### What the exercise asks
For the entries below, report every line that includes the word "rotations".

(Data entries)
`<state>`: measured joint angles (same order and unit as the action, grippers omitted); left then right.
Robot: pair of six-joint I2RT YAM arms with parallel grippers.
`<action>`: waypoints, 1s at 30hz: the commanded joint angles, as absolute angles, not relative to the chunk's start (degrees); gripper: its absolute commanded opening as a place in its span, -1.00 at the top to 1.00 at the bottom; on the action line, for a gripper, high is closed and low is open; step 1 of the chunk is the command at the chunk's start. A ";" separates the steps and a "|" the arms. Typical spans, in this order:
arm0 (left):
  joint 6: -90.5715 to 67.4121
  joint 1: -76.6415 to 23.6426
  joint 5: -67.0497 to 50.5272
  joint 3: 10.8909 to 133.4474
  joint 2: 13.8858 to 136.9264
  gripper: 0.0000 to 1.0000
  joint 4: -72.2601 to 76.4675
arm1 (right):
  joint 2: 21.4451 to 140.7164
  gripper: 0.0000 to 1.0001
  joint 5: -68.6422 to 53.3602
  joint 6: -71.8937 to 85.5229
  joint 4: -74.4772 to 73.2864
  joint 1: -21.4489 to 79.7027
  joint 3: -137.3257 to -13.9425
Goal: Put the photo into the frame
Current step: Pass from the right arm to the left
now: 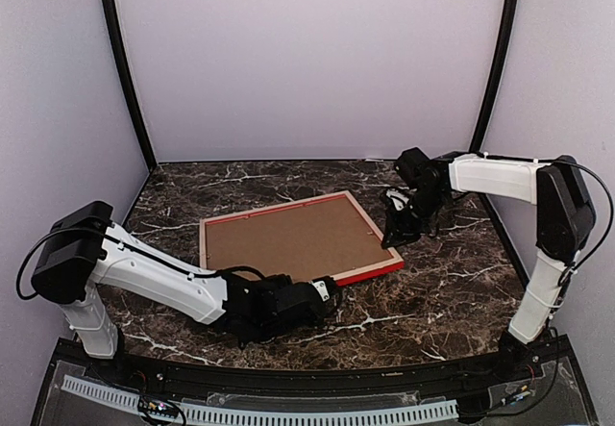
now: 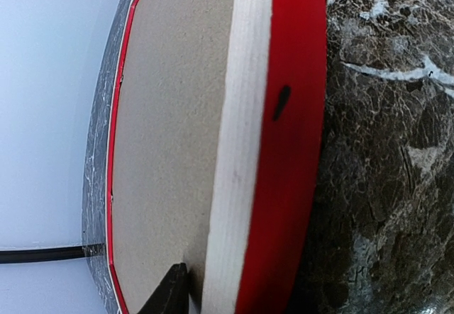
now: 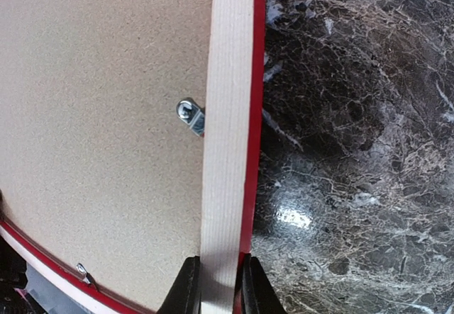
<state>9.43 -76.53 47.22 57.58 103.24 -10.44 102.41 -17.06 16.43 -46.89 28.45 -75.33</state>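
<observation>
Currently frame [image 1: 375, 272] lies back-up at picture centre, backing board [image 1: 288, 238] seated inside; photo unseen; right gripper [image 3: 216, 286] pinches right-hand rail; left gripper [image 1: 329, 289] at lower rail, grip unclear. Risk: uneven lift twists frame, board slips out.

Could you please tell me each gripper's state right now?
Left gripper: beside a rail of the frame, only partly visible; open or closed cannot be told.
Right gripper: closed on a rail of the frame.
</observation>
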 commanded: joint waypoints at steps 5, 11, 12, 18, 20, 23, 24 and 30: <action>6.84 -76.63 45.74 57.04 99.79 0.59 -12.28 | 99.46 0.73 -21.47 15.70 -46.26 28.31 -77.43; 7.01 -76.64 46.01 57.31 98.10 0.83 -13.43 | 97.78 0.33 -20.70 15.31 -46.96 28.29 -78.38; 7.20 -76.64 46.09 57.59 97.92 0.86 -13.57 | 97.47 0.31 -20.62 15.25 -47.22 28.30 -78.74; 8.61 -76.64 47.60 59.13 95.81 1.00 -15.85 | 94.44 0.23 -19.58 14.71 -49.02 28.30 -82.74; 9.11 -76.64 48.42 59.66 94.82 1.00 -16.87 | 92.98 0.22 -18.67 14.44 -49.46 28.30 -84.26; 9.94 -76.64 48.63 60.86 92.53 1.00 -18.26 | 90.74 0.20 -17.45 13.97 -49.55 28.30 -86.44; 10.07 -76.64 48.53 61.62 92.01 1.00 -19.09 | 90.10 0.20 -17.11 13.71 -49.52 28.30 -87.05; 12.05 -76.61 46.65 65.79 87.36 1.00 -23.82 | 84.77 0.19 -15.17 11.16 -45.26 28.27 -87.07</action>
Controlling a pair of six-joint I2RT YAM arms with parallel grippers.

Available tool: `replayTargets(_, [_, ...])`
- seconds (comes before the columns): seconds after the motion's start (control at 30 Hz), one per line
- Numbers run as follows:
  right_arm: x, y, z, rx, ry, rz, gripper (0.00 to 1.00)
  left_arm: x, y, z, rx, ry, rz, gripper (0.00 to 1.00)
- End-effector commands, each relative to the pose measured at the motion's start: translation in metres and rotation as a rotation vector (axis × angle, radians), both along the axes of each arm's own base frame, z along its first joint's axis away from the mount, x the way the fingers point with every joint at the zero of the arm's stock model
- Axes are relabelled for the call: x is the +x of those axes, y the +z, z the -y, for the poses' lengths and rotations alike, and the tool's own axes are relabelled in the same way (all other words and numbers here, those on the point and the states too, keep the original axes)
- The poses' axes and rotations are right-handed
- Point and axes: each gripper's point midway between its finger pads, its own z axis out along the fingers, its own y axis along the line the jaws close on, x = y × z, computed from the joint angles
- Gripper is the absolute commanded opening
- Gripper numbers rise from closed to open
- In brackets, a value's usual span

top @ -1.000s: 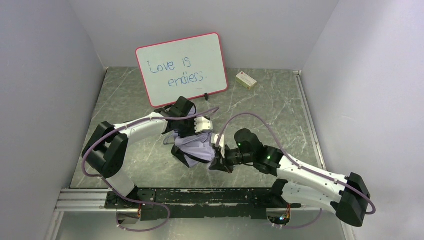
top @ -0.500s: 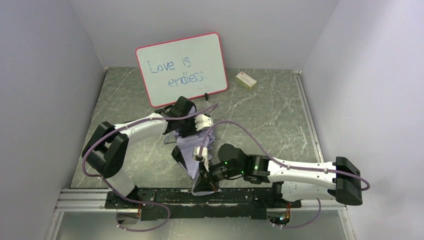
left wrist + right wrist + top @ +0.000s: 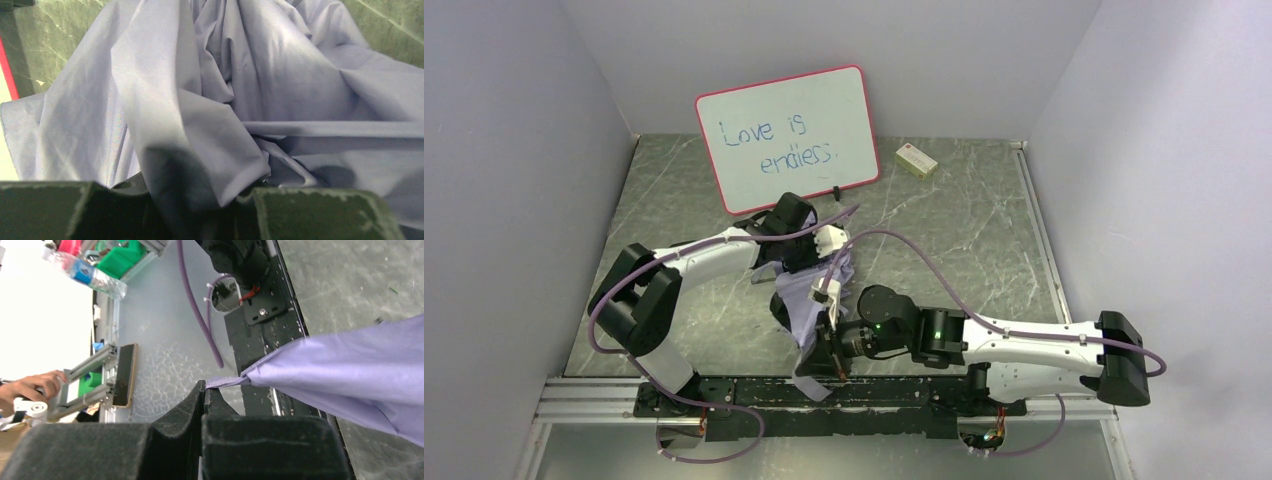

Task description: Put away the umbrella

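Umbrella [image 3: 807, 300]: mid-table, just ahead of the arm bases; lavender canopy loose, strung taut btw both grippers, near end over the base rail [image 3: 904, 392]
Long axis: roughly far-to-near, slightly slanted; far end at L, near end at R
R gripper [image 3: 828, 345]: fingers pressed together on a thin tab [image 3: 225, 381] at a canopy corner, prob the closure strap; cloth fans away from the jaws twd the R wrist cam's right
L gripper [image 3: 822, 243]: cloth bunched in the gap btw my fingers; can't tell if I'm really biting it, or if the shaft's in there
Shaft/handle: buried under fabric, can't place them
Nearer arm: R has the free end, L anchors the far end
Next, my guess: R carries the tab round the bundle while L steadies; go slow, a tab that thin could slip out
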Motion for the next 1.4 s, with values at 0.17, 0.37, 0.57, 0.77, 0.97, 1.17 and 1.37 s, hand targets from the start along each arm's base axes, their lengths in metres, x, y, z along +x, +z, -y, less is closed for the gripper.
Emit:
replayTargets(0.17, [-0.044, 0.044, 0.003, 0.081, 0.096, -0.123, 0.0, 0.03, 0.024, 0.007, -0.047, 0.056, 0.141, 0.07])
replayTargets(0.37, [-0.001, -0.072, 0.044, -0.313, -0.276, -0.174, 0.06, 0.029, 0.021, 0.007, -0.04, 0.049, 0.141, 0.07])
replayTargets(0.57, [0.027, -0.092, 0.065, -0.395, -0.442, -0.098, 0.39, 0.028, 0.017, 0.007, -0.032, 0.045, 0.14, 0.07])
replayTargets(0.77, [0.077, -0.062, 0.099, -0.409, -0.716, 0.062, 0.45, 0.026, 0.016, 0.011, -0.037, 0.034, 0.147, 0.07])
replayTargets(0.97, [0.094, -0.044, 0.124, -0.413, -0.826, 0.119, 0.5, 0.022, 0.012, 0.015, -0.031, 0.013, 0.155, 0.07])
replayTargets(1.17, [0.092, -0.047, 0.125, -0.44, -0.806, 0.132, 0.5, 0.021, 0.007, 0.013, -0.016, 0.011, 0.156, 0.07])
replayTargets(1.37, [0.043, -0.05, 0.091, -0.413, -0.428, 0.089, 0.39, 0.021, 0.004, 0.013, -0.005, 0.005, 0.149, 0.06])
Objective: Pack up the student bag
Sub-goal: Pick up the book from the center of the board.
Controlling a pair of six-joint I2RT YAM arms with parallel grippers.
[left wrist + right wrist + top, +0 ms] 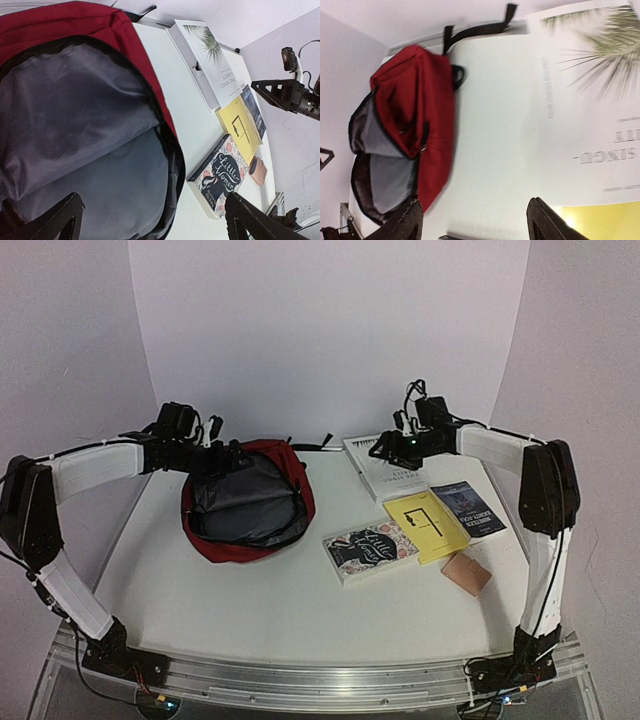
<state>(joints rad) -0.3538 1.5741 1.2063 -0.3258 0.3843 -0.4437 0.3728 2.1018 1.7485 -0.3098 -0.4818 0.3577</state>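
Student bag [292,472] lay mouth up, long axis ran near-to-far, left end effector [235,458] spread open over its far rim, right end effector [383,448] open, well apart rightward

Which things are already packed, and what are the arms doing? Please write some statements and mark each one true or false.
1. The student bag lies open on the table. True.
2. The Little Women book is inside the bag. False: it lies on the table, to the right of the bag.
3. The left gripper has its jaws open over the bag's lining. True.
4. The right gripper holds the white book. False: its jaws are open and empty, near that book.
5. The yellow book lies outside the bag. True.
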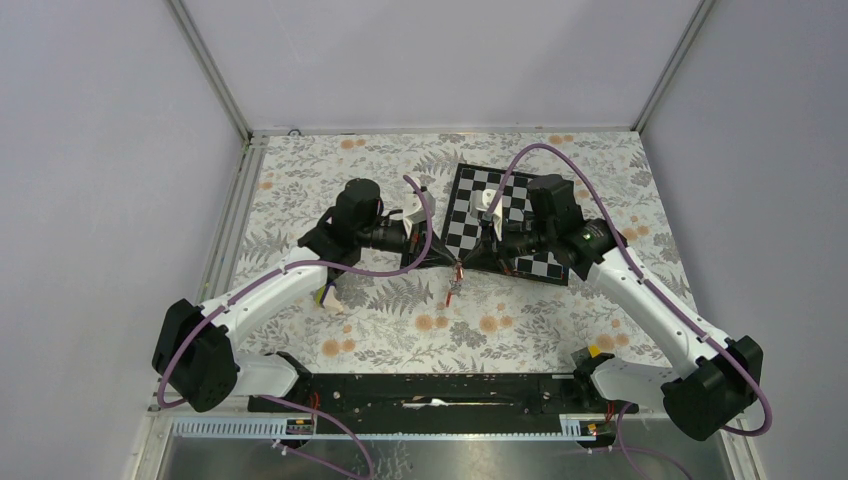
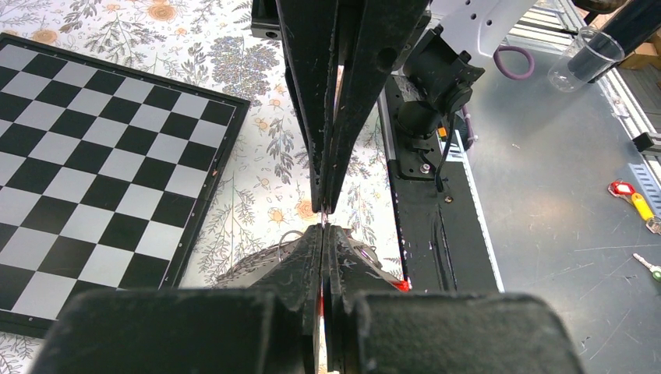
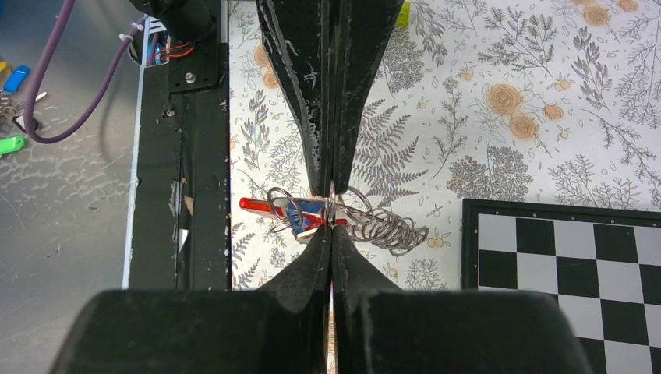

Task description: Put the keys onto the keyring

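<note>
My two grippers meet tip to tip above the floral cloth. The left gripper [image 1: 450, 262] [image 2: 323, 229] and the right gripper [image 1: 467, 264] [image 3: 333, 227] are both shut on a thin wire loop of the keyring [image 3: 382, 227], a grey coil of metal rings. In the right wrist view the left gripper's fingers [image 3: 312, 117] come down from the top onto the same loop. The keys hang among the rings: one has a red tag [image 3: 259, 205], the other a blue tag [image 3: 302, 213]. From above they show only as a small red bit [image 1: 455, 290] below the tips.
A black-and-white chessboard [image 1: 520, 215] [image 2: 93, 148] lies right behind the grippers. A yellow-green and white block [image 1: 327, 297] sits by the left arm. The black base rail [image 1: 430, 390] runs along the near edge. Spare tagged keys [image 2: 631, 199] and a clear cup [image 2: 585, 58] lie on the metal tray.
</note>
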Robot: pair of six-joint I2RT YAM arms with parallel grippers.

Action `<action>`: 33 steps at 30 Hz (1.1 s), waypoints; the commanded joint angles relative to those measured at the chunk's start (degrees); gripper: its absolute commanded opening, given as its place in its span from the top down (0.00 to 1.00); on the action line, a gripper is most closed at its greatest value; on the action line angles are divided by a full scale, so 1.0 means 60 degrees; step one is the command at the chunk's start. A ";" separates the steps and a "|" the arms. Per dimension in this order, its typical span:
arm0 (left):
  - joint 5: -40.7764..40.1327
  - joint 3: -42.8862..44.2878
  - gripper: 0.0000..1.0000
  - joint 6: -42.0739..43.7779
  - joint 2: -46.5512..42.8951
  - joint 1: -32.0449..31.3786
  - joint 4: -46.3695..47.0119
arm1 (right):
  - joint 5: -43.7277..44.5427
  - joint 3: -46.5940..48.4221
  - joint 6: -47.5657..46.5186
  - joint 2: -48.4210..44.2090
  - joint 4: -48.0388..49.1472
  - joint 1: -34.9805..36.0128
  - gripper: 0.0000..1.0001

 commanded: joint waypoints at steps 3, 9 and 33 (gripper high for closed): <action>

### Exercise answer
- Axes are relabelled for the call: x is the +x of those axes, y the +z, z the -y, for the poses' lengths and rotations alike, and the tool's own axes are relabelled in the same way (all other words and numbers here, those on the point and the states too, keep the original axes)
- The poses' axes and rotations are right-handed

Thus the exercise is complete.